The funds are part of the regulator’s runway incursion mitigation programme, initiated in 2015, which identifies airports with risk factors that might contribute to dangerous incidents. These can include taxiway complexity and airfield layout.
Still, that is not nearly enough to solve all the issues.
About $3.3 billion would be needed annually to upgrade airports across the USA to make a significant and sustainable positive impact on safety, says Justin Barkowski, vice-president of regulatory affairs at the American Association of Airport Executives.
“There are some pretty big funding gaps between what we’re getting and what the needs are,” he adds.
“Safety is taken for granted until something happens,” says the FAA’s executive director of accident investigation and prevention Kimberly Pyle. “We know how hard we struggle to get whatever resources we can to move safety forward, and we are all stressed because of that struggle.”
Later this year, Congress is expected to approve legislation to fund the US aviation regulator for the next five years. The $100 billion FAA re-authorisation act sets out the issues it must work on, with modernising the NAS among the regulator’s top priorities.

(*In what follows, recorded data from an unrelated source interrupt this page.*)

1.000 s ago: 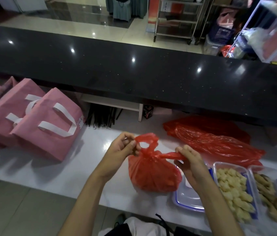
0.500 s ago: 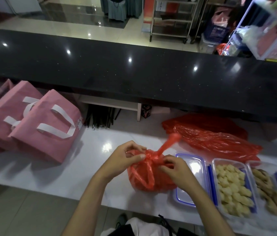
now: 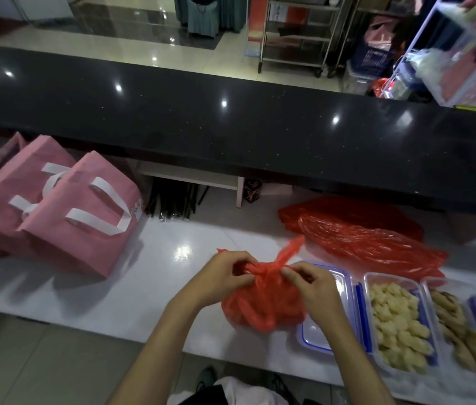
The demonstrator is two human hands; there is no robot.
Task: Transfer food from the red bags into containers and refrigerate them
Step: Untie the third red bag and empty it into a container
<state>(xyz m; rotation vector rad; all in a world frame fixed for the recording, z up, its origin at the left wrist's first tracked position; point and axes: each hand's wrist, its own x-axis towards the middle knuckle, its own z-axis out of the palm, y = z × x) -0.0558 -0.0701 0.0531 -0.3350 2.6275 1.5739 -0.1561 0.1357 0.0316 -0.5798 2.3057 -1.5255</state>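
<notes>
Head view looks down on a white bench where a knotted red bag sits near the front edge, toward the right end, touching the empty clear container beside it. Both hands are at the knot: the left hand pinches the twisted plastic on its left side, and the right hand pinches it on the right, fingers curled, with one loose tail sticking up between them. The step in hand looks like untying. It should go best by loosening the knot with fingertips and feeding the tail back through, not by hauling the two sides apart, which would likely tighten it or tear the thin film and spill food. Two filled containers stand further right, and flattened red bags lie behind them, so the empty one seems the target.
</notes>
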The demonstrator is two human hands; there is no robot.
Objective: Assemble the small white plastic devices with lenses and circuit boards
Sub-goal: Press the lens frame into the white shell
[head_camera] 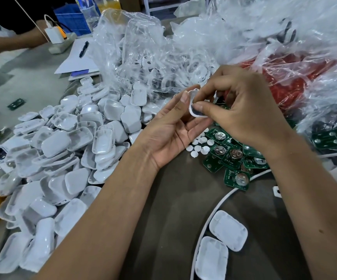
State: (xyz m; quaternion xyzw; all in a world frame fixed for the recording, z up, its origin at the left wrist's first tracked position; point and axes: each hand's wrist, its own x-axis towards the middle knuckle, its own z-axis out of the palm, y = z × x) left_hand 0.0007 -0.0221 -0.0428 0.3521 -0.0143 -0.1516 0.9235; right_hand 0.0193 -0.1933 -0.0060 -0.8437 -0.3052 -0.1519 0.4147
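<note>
My left hand (pixel 169 130) holds a small white plastic shell (pixel 192 100) between thumb and fingertips, palm up. My right hand (pixel 242 110) pinches the same shell from the right, thumb pressing on its dark inside. What lies inside the shell is mostly hidden by my fingers. Below my hands lie several green circuit boards (pixel 232 156) with round metal battery clips. Small white round lenses (pixel 198 146) are scattered beside them. Two closed white devices (pixel 222 245) lie near the front right.
A large heap of white shells (pixel 66 154) covers the left of the table. Clear plastic bags (pixel 155 51) with parts stand behind, over a red bag (pixel 284 81). A white cable (pixel 214 211) curves across the front. Another person's arm (pixel 12 41), a power strip and papers with a pen lie far left.
</note>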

Drafts of the legislation also include provisions to support industry staffing goals and test new aviation technologies. The bill was introduced into the Congress in June, and must be approved by the end of September, before the current fiscal year ends.
“What keeps me up at night is the next family that I have to talk to when we go on-scene to investigate an accident,” Homendy says. “It’s that next family, and the investigators I talk with on-scene who say, ‘We’ve seen this before, we have issued recommendations on this that haven’t been acted upon’.
“It’s heartbreaking, especially for the investigators, when they see that.”